Emil Mass was born on the farm, when his family was the managers. They built a new 16x50 silo in 1915. They finished filling it the day he was born. There was a good sized house on the farm. It must have provided rooms for a lot of old folks. Wesley Olson’s parents met there she helped to care for the residents. He worked on the farm. The picture furnished by Emil Mass shows about 9 people that could have been residents. That was in 1915. John Miller and Charles Toy were others who managed the County Farm.

The poor farm was discontinued in 1937. There is a cemetery on the hill back of the buildings with several graves. It is maintained by the county. Neither Caryl or I remember of any one going to the poor farm but there were lots of folks that were in tough financial condition during the depression days of the thirties. One of my uncles who lived in Milwaukee lost his job.
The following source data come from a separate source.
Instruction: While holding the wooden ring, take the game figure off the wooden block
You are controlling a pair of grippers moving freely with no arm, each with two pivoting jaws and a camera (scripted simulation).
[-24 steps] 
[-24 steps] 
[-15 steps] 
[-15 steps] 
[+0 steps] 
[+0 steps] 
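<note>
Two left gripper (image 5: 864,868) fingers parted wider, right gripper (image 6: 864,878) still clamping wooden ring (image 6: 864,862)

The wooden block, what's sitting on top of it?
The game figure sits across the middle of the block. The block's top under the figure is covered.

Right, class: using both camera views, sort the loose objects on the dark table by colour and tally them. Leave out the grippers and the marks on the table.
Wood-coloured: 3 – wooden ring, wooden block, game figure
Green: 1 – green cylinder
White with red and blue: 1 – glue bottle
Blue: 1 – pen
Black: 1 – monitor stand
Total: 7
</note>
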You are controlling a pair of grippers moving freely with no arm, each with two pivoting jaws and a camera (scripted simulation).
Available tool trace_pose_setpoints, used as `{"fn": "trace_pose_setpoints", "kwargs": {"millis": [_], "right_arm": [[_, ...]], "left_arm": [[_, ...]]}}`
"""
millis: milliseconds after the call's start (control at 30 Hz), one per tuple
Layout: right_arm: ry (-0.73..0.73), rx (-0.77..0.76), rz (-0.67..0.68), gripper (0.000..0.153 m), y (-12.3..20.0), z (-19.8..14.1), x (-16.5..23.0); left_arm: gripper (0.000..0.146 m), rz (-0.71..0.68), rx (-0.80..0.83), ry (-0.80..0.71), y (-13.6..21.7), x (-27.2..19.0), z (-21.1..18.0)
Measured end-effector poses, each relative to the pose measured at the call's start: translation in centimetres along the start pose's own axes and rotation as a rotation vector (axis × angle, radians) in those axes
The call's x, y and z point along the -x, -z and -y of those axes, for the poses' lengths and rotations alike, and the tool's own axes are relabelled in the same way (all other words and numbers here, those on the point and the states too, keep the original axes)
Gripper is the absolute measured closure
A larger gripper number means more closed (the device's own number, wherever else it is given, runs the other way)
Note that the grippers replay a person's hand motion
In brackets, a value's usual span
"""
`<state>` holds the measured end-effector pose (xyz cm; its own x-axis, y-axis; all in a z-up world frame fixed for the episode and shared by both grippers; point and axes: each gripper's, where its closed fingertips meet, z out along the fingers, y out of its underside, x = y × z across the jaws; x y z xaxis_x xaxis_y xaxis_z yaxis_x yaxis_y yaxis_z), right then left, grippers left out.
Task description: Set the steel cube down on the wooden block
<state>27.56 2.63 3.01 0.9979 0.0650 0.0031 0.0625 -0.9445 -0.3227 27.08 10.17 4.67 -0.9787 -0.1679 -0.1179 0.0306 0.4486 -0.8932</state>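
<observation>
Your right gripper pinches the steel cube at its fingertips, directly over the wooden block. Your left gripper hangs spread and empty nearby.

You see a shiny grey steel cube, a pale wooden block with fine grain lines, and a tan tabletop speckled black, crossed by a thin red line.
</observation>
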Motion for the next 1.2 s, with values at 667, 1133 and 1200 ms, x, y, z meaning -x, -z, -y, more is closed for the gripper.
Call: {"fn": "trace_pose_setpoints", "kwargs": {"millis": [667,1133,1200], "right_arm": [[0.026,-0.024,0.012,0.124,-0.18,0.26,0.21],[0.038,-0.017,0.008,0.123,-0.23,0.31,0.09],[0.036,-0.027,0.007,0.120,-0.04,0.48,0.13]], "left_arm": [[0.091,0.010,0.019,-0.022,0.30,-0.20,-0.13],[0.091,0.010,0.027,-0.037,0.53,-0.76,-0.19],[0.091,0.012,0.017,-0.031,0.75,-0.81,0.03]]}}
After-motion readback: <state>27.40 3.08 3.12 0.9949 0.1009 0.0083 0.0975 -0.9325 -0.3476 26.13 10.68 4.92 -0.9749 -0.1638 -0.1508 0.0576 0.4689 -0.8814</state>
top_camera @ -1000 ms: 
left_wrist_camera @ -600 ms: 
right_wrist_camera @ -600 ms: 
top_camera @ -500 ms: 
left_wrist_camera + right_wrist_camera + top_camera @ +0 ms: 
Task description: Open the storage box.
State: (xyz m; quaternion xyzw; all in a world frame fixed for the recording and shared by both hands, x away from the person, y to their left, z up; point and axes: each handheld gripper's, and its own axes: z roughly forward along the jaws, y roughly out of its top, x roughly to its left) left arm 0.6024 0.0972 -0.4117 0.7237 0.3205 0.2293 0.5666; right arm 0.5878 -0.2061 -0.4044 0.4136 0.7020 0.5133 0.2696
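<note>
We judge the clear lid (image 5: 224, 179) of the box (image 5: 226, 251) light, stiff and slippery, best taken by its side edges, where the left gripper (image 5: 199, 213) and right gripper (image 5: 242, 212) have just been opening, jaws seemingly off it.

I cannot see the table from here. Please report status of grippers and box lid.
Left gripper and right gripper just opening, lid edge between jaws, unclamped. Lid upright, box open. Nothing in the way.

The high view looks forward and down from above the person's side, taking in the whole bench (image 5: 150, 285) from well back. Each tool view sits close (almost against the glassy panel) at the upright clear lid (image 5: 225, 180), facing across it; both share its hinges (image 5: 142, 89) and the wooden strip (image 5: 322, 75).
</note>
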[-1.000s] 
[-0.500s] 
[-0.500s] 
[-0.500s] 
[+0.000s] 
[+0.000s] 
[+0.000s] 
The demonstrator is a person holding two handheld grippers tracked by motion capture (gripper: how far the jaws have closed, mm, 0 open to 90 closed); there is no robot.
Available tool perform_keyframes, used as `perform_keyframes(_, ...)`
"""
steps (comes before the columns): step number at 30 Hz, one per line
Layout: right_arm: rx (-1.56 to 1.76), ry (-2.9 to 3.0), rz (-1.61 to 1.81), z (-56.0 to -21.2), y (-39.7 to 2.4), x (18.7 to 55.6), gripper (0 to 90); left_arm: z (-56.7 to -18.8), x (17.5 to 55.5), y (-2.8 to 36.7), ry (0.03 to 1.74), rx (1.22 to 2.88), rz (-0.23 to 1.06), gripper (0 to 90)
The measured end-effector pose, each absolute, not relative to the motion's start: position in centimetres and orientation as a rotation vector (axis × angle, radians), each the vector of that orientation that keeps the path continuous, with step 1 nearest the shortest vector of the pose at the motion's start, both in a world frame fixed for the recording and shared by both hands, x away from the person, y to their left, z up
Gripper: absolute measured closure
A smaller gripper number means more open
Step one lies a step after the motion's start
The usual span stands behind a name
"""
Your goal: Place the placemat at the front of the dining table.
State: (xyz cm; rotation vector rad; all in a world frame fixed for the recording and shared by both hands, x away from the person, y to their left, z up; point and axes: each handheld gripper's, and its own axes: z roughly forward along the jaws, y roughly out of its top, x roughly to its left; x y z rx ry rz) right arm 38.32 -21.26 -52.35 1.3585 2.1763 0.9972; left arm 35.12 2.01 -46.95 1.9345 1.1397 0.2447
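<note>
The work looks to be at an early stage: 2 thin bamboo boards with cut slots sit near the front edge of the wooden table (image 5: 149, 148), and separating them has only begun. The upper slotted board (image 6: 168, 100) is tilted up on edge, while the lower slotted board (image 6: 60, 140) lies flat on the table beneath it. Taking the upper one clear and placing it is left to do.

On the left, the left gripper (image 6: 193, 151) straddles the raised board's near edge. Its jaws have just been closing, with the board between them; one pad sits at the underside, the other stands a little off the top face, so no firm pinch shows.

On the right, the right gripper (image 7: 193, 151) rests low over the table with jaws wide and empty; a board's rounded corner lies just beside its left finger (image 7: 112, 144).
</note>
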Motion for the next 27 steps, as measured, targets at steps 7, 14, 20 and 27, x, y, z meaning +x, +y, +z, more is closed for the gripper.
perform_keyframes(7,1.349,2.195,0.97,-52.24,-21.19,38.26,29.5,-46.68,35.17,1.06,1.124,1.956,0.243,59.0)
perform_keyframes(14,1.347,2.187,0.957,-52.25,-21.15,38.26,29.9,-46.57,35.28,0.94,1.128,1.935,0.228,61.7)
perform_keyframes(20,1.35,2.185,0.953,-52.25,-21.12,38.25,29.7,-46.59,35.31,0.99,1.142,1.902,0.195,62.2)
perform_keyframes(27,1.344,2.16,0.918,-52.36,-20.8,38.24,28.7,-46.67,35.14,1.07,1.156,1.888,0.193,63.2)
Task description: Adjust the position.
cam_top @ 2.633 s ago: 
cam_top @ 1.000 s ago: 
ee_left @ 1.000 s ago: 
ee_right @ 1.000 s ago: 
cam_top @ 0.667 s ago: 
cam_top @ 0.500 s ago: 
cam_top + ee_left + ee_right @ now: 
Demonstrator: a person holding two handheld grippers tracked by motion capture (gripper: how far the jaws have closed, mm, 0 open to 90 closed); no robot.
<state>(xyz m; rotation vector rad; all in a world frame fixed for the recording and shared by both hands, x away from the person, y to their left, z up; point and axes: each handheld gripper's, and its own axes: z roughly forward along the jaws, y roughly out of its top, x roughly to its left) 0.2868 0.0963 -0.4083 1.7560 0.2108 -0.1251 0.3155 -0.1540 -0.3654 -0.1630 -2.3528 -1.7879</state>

He came to my folk’s farm with his wife and two small children. They lived with us and he cut wood and hauled it to town to make a living.

Each township or city was responsible for the welfare of their residents, any one in need could go to their town chairman and he could give them money or an order for so much food at the local grocery store. They had to live in the town ship for I think it was a year to establish residency otherwise the area they had lived in before was responsible. I lived east of Rice Lake, some one moved into every vacant house; some of the other residents were eager to see them move before the year was up.

It was in the 60s that the report at the town meeting each spring would include the names of people and the amount of money they had received as welfare aid from our township, town of Barron. In 1961 it was $2,102 for three families, in 1962 it was$l,284 for two families, in 1963, $114. In 1964,$652. Somewhere along about that time it was changed when the county took over the welfare system.
Many counties in the state have continued their county farms, it has been difficult to continue as they were required to pay their resident workers the minimum wage. But some have done a good job with developing good herds of livestock and demonstrating good farming practices.